→ Task brief:
In the entries below, find the lines that contain the word "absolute" and copy them.

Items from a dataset
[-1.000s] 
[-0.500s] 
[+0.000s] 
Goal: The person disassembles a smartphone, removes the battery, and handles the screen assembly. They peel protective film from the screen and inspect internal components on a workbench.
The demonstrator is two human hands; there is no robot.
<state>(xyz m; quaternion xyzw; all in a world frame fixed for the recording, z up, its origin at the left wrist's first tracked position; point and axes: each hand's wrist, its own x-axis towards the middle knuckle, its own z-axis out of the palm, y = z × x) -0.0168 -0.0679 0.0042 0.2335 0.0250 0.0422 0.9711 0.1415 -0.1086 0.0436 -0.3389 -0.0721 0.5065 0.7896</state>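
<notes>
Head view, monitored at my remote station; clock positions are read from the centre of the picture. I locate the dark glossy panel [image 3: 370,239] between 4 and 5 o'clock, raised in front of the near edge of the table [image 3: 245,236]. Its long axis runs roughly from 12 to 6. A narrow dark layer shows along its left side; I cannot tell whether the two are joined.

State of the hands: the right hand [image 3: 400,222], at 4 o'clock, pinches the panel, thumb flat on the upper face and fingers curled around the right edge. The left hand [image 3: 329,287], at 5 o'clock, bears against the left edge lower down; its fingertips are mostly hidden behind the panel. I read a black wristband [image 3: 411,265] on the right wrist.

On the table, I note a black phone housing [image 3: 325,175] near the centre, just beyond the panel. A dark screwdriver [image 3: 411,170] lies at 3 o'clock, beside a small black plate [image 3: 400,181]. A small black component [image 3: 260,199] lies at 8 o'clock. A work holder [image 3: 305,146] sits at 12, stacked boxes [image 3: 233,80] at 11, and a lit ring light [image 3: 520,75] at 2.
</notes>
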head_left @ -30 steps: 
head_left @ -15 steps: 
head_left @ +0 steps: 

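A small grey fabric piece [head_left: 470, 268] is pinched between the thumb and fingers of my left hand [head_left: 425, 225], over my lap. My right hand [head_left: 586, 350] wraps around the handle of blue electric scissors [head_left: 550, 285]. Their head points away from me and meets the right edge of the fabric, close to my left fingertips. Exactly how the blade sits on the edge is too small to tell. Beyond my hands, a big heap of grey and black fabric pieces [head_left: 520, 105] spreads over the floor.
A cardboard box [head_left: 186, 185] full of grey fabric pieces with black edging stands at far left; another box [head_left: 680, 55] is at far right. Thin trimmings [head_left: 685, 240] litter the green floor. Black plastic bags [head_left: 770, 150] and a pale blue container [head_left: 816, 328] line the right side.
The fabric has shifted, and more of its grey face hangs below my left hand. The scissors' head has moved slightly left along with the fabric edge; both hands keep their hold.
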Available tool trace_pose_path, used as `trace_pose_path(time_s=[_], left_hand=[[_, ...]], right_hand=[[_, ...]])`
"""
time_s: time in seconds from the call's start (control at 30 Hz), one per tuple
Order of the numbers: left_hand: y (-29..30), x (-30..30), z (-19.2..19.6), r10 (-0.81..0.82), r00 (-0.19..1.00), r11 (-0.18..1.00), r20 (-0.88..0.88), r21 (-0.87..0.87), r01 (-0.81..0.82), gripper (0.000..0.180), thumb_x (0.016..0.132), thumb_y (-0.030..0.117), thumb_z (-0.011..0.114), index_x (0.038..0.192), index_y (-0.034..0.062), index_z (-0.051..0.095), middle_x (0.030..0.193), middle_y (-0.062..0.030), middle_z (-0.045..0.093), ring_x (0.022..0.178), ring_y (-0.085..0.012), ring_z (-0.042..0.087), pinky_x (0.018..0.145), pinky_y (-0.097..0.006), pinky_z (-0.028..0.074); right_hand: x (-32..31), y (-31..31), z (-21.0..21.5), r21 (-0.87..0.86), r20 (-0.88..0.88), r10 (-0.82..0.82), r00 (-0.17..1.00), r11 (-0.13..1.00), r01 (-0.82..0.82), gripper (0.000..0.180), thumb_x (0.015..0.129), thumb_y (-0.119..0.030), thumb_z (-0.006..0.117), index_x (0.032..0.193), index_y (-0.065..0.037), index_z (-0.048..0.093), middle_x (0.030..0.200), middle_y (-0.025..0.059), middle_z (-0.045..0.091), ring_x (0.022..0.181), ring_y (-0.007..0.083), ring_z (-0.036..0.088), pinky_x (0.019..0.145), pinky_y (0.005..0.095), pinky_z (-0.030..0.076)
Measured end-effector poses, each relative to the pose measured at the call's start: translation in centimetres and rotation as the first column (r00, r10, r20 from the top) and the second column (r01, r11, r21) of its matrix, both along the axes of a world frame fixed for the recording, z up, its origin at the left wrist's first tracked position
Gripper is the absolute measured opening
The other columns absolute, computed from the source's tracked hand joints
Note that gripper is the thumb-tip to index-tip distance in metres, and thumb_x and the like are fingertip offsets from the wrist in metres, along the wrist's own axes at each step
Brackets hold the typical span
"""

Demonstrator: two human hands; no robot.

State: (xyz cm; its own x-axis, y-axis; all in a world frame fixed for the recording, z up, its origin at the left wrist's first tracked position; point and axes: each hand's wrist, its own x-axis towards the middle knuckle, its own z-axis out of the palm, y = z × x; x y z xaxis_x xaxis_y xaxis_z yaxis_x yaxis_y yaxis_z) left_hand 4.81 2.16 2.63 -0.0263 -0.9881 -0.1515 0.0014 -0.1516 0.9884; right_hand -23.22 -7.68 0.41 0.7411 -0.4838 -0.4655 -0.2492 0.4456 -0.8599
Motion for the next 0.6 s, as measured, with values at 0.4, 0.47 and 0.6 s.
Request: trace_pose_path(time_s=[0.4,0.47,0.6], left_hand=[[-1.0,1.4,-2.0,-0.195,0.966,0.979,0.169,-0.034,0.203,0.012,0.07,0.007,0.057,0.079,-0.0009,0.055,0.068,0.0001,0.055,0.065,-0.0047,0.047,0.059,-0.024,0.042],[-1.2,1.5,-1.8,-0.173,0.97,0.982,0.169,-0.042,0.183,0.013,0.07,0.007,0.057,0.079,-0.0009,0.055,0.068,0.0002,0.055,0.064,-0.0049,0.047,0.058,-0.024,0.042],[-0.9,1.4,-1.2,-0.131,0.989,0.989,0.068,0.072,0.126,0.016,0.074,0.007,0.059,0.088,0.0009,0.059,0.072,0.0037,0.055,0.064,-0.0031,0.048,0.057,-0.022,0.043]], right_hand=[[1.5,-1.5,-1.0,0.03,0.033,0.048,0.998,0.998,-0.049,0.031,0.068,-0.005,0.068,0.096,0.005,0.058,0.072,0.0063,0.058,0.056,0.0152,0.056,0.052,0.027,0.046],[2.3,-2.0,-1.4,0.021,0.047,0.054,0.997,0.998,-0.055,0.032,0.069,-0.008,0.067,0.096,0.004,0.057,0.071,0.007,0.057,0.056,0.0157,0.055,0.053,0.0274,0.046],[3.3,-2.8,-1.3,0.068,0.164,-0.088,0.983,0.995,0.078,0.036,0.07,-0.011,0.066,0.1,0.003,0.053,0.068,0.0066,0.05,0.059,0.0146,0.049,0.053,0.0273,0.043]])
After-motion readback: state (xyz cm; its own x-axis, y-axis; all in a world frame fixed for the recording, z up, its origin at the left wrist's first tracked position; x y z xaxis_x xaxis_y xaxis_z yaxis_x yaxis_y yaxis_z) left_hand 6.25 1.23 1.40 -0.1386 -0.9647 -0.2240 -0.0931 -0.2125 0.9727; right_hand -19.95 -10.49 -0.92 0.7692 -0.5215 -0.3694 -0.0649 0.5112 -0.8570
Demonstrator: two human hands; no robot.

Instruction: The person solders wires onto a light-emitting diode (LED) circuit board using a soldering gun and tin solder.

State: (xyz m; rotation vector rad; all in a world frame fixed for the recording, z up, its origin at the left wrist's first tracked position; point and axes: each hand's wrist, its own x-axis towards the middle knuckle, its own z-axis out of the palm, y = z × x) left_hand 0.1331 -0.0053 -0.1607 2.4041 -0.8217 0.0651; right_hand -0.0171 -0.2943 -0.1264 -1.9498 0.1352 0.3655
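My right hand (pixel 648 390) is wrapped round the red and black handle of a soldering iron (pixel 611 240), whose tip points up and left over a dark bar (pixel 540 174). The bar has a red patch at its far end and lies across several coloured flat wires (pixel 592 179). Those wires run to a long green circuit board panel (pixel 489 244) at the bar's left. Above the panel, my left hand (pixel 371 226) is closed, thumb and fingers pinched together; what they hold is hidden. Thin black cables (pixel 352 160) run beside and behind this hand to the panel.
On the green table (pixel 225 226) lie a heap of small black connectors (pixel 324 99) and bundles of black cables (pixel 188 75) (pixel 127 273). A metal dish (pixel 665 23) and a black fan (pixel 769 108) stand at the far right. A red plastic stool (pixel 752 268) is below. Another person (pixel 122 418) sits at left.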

→ Response to the exercise:
Gripper is the absolute measured opening
The other columns absolute, computed from the source's tracked hand joints

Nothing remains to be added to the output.